The poets that co-editors Richard Osmond and Will Harris have gathered together include John Burnside, Andrew Motion, Paul Muldoon, WN Herbert, Helen Mort, and Leonitia Flynn.

Helen Mort’s poem ‘The Deer’ was spectacularly plagiarised by Christian Ward. The scandal, which shocked the poetry world, and led to further discoveries and accusations involving other poets last year, was unearthed after Ward won a prize with his version, which barely departed from Mort’s original. Osmond said: “We had tentatively begun to explore this project several years ago, and actually accepted Helen’s poem for the anthology before the scandal broke.  So on her part it's not a conscious reaction to having been plagiarised.” Mort’s poem is an imitation in the voice of Russian poet Arseny Tarkovsky, which she read on Radio 4's Poetry Please last year. Other poets imitated in the anthology include Yeats, Lorca, Valéry and Mallarmé, Cavafy, Hardy, Dickinson, Catullus, Muldoon, Homer, Byron, Wycherley, and Pound.

Osmond added that although plagiarism had informed “a lot of our subsequent work on the anthology …  what we're more interested in are all the arguments we heard in defence of [it] … people saying that the adaptation, reversioning and submerging of other writers' work into one's own is a natural part of the writing process for many poets. Then there were people who were saying it was never acceptable, full stop. Everyone was trying to pinpoint the precise hairline boundary between plagiarism and creative imitation.  Of course, you can never truly find an objective point where the one becomes the other, and what we found ironic is that, until recently, no one would have been expected to. 

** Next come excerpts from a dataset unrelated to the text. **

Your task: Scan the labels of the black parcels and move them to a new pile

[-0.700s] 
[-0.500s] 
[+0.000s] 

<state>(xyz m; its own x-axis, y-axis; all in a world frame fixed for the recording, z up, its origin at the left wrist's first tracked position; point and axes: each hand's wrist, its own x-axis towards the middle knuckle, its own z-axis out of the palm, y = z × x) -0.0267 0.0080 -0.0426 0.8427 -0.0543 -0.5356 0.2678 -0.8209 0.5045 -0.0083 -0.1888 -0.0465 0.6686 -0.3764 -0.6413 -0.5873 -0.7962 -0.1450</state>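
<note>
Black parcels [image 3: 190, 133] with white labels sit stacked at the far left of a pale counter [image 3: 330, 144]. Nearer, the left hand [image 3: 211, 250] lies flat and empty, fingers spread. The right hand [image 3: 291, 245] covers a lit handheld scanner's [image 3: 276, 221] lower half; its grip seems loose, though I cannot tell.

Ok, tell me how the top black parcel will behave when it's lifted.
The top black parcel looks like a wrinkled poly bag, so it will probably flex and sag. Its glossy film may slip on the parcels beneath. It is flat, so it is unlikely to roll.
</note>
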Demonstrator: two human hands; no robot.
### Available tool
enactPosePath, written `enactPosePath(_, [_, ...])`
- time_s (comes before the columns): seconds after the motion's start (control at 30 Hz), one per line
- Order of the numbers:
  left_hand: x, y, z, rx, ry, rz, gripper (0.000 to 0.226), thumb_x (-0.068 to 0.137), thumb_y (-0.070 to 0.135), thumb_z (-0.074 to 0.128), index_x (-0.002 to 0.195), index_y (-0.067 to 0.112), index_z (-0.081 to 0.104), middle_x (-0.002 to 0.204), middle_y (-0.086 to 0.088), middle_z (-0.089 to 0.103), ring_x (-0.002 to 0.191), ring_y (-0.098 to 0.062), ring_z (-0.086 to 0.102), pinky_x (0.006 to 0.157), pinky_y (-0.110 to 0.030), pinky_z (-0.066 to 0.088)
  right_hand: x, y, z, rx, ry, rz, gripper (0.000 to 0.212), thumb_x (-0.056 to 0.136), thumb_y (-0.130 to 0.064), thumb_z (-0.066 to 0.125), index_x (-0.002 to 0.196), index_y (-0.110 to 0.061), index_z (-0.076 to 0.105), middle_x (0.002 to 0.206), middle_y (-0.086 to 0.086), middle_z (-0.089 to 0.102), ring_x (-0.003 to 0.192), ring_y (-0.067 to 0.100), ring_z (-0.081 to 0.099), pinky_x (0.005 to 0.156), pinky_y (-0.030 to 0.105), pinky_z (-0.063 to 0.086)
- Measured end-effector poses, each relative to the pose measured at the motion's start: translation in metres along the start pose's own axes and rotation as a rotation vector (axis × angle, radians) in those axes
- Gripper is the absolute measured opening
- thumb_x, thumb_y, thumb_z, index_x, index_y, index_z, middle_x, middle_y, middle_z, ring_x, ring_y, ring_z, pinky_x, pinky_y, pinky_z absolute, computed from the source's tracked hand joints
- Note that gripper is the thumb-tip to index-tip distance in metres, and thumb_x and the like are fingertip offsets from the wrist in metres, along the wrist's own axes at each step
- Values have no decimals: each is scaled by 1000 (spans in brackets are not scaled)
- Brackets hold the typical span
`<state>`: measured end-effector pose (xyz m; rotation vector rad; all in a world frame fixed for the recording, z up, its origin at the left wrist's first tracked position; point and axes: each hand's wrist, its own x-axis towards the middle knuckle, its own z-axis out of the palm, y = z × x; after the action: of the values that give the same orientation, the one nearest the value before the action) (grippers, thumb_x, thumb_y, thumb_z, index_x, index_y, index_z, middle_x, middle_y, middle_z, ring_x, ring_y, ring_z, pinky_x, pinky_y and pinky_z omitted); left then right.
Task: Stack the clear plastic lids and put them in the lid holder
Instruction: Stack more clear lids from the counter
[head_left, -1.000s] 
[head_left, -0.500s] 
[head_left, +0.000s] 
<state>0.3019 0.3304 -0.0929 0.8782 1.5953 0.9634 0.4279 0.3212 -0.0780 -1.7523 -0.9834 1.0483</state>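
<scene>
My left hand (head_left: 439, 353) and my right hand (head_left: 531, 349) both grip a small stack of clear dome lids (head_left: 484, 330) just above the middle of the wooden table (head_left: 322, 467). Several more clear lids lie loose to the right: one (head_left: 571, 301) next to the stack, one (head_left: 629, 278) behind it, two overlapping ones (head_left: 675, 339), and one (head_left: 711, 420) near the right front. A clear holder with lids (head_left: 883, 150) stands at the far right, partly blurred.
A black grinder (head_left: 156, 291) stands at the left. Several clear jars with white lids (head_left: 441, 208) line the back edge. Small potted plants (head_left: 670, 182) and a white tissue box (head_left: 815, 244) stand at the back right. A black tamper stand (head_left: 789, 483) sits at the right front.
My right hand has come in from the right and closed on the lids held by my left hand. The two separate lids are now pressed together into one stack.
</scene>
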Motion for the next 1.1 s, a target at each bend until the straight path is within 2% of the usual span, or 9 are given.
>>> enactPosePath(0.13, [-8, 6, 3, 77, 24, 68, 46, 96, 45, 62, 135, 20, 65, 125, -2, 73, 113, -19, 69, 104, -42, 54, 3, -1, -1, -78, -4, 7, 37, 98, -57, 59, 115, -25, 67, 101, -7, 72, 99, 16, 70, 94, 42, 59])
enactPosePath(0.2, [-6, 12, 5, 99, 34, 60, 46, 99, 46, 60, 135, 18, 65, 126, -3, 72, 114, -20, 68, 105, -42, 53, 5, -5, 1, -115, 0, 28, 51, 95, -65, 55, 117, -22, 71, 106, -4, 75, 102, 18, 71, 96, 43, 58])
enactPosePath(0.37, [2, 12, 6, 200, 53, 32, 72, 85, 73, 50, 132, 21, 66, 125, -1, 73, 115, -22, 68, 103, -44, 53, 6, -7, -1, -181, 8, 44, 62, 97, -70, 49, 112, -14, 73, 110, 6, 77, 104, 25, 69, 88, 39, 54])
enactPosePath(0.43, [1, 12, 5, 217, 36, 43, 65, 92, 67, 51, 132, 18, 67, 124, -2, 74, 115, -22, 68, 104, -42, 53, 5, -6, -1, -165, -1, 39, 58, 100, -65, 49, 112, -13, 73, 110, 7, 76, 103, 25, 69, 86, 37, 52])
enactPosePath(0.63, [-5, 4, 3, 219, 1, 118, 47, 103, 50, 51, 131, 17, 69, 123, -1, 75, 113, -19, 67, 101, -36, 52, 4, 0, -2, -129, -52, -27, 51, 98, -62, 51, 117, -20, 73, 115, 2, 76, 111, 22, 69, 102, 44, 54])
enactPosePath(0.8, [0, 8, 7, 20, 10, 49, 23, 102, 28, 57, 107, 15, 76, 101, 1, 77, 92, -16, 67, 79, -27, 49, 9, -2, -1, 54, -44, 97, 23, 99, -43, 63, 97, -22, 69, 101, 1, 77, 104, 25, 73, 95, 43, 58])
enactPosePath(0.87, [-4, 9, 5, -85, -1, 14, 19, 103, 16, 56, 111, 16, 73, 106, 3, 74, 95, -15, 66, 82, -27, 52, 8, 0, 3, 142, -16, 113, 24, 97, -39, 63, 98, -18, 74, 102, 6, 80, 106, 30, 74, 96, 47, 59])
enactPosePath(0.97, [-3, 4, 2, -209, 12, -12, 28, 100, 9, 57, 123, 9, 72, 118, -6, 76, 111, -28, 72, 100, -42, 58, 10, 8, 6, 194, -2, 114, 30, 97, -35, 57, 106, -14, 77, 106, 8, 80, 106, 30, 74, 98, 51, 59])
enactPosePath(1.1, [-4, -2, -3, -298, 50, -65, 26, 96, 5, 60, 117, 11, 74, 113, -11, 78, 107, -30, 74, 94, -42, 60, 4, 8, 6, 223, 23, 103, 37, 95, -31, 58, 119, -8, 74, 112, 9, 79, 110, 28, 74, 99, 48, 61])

“Whether it's a lingering symptom of modernism's fetish of the new, or of capitalist industry's dependence on copyright and patent, poets are now expected to be innovative and iconoclastic, sometimes at the expense of craft.  We thought it would be interesting to create an anthology where this burden of authenticity and originality is momentarily lifted, allowing the reader to enjoy the work for its other qualities.” 

The editors have provided eight "founding tentacles" - aphoristic statements which stand “as an introduction of sorts to the anthology”.  These include: “Even to describe is to counterfeit experience” … “we are all born speechless, and inherit our voices second-hand” … “There is nothing new under the sun”. The last is from Ecclesiastes.  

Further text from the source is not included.